**Problem:**
Transcribe the listing below exactly, without pictures.

**Supplied material:**
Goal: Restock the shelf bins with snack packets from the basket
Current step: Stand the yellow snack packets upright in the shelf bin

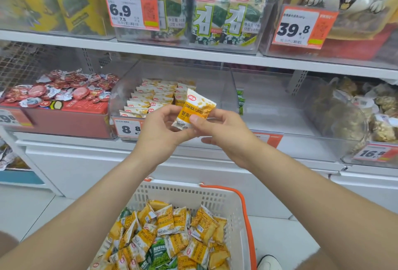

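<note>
- Head view: our left hand (160, 131) and right hand (224, 131) both pinch one orange-and-white foil snack packet (195, 108) just before the clear plastic shelf bin (206, 80).
- We judge that bin part-filled; the white slotted plastic basket (215, 192) below it holds many more.

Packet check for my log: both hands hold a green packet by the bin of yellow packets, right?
No: the head view shows a yellow packet, not green. Left hand and right hand hold it by the bin of yellow packets.
</note>
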Available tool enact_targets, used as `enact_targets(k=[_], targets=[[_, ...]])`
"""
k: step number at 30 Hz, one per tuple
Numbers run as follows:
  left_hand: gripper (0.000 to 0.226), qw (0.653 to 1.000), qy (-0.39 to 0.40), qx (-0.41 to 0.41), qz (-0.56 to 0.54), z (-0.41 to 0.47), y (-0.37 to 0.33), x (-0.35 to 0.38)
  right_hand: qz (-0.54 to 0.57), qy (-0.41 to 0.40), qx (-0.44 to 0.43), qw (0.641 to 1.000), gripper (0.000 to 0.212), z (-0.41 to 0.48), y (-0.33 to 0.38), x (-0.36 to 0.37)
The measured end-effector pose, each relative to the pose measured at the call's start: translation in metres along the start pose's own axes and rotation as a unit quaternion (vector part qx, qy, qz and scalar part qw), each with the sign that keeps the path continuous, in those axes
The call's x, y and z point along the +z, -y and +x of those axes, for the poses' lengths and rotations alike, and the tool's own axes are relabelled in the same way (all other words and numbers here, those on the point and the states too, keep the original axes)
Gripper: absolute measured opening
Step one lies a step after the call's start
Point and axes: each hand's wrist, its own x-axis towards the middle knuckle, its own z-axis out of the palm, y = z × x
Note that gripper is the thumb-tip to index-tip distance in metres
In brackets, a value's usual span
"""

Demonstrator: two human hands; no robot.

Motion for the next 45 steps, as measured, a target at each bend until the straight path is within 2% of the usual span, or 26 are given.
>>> enact_targets(k=[3, 5, 7, 9, 11, 15, 19, 20, 22, 24, 25, 26, 28, 30, 33, 38, 42, 43, 45], targets=[[0.046, 0.980, -0.027, 0.056, 0.191, 0.010, 0.004, -0.004, -0.009, -0.051, -0.062, 0.997, 0.027, 0.016, 0.002, 0.008], [0.046, 0.947, -0.059, 0.067, 0.309, 0.019, 0.008, -0.011, -0.120, -0.124, -0.121, 0.978, 0.022, 0.033, 0.003, 0.009], [0.035, 0.917, -0.065, 0.073, 0.386, 0.026, 0.011, -0.018, -0.265, -0.181, -0.180, 0.930, 0.023, 0.052, 0.003, 0.008], [0.027, 0.900, -0.047, 0.060, 0.430, 0.032, 0.014, -0.025, -0.367, -0.186, -0.190, 0.891, 0.025, 0.071, 0.000, 0.007], [0.027, 0.886, -0.019, 0.047, 0.460, 0.036, 0.019, -0.031, -0.397, -0.172, -0.151, 0.889, 0.027, 0.090, -0.005, 0.006], [0.035, 0.869, 0.035, 0.042, 0.491, 0.042, 0.030, -0.036, -0.404, -0.126, -0.035, 0.905, 0.040, 0.120, -0.008, 0.009], [0.052, 0.853, 0.058, 0.038, 0.517, 0.052, 0.036, -0.041, -0.482, -0.048, 0.092, 0.870, 0.040, 0.144, -0.004, 0.020], [0.057, 0.848, 0.064, 0.038, 0.525, 0.054, 0.038, -0.043, -0.487, -0.034, 0.102, 0.867, 0.048, 0.150, -0.005, 0.023], [0.067, 0.838, 0.078, 0.039, 0.538, 0.056, 0.041, -0.044, -0.453, -0.022, 0.110, 0.885, 0.058, 0.164, -0.007, 0.028], [0.071, 0.826, 0.088, 0.044, 0.555, 0.057, 0.045, -0.043, -0.439, -0.021, 0.104, 0.892, 0.038, 0.174, -0.009, 0.029], [0.072, 0.821, 0.091, 0.045, 0.562, 0.058, 0.046, -0.043, -0.457, -0.026, 0.097, 0.884, 0.027, 0.177, -0.008, 0.028], [0.073, 0.819, 0.092, 0.042, 0.564, 0.059, 0.046, -0.042, -0.484, -0.039, 0.085, 0.870, 0.025, 0.181, -0.006, 0.027], [0.071, 0.821, 0.092, 0.033, 0.562, 0.061, 0.047, -0.041, -0.520, -0.061, 0.054, 0.850, 0.034, 0.187, -0.006, 0.023], [0.070, 0.823, 0.096, 0.027, 0.560, 0.063, 0.046, -0.040, -0.514, -0.052, 0.047, 0.855, 0.040, 0.189, -0.008, 0.020], [0.069, 0.826, 0.097, 0.019, 0.554, 0.063, 0.045, -0.039, -0.513, -0.037, 0.055, 0.856, 0.040, 0.182, -0.010, 0.022], [0.068, 0.827, 0.089, 0.014, 0.555, 0.062, 0.046, -0.039, -0.537, -0.056, 0.042, 0.841, 0.040, 0.182, -0.014, 0.027], [0.067, 0.822, 0.056, 0.034, 0.565, 0.057, 0.048, -0.038, -0.408, 0.005, 0.067, 0.910, 0.026, 0.177, -0.011, 0.028], [0.066, 0.822, 0.045, 0.039, 0.566, 0.056, 0.049, -0.038, -0.381, 0.009, 0.075, 0.921, 0.023, 0.176, -0.010, 0.027], [0.061, 0.831, 0.020, 0.049, 0.554, 0.054, 0.051, -0.037, -0.381, 0.016, 0.075, 0.922, 0.021, 0.168, -0.007, 0.025]])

**Response below:**
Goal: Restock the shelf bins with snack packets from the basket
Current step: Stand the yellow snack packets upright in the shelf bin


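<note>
- Head view: our left hand (160, 131) and right hand (224, 131) both pinch one orange-and-white foil snack packet (195, 108) just before the clear plastic shelf bin (206, 80).
- We judge that bin part-filled; the white slotted plastic basket (215, 192) below it holds many more.

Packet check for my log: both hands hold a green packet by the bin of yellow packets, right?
No: the head view shows a yellow packet, not green. Left hand and right hand hold it by the bin of yellow packets.
</note>
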Available tool enact_targets, used as `enact_targets(k=[_], targets=[[_, ...]])`
"""
k: step number at 30 Hz, one per tuple
Numbers run as follows:
  left_hand: gripper (0.000 to 0.226), qw (0.653 to 1.000), qy (-0.39 to 0.40), qx (-0.41 to 0.41), qz (-0.56 to 0.54), z (-0.41 to 0.47), y (-0.37 to 0.33), x (-0.35 to 0.38)
  right_hand: qz (-0.54 to 0.57), qy (-0.41 to 0.40), qx (-0.44 to 0.43), qw (0.641 to 1.000), gripper (0.000 to 0.212), z (-0.41 to 0.48), y (-0.33 to 0.38), x (-0.36 to 0.37)
The measured end-effector pose, each relative to the pose measured at the call's start: translation in metres along the start pose's own axes and rotation as a unit quaternion (vector part qx, qy, qz and scalar part qw), each with the sign that keeps the path continuous, in those axes
The call's x, y and z point along the +z, -y and +x of those axes, for the poses' lengths and rotations alike, and the tool's own axes are relabelled in the same way (all other words and numbers here, those on the point and the states too, keep the original axes)
Gripper: absolute measured opening
Step one lies a step after the call's start
Point and axes: each hand's wrist, its own x-axis towards the middle knuckle, its own z-axis out of the palm, y = z × x
Note that gripper is the thumb-tip to index-tip distance in metres
In brackets, a value's usual span
"""

Demonstrator: two human hands; no robot.

Motion for the next 45 steps, as measured, a target at each bend until the straight path is within 2% of the usual span, or 26 are given.
>>> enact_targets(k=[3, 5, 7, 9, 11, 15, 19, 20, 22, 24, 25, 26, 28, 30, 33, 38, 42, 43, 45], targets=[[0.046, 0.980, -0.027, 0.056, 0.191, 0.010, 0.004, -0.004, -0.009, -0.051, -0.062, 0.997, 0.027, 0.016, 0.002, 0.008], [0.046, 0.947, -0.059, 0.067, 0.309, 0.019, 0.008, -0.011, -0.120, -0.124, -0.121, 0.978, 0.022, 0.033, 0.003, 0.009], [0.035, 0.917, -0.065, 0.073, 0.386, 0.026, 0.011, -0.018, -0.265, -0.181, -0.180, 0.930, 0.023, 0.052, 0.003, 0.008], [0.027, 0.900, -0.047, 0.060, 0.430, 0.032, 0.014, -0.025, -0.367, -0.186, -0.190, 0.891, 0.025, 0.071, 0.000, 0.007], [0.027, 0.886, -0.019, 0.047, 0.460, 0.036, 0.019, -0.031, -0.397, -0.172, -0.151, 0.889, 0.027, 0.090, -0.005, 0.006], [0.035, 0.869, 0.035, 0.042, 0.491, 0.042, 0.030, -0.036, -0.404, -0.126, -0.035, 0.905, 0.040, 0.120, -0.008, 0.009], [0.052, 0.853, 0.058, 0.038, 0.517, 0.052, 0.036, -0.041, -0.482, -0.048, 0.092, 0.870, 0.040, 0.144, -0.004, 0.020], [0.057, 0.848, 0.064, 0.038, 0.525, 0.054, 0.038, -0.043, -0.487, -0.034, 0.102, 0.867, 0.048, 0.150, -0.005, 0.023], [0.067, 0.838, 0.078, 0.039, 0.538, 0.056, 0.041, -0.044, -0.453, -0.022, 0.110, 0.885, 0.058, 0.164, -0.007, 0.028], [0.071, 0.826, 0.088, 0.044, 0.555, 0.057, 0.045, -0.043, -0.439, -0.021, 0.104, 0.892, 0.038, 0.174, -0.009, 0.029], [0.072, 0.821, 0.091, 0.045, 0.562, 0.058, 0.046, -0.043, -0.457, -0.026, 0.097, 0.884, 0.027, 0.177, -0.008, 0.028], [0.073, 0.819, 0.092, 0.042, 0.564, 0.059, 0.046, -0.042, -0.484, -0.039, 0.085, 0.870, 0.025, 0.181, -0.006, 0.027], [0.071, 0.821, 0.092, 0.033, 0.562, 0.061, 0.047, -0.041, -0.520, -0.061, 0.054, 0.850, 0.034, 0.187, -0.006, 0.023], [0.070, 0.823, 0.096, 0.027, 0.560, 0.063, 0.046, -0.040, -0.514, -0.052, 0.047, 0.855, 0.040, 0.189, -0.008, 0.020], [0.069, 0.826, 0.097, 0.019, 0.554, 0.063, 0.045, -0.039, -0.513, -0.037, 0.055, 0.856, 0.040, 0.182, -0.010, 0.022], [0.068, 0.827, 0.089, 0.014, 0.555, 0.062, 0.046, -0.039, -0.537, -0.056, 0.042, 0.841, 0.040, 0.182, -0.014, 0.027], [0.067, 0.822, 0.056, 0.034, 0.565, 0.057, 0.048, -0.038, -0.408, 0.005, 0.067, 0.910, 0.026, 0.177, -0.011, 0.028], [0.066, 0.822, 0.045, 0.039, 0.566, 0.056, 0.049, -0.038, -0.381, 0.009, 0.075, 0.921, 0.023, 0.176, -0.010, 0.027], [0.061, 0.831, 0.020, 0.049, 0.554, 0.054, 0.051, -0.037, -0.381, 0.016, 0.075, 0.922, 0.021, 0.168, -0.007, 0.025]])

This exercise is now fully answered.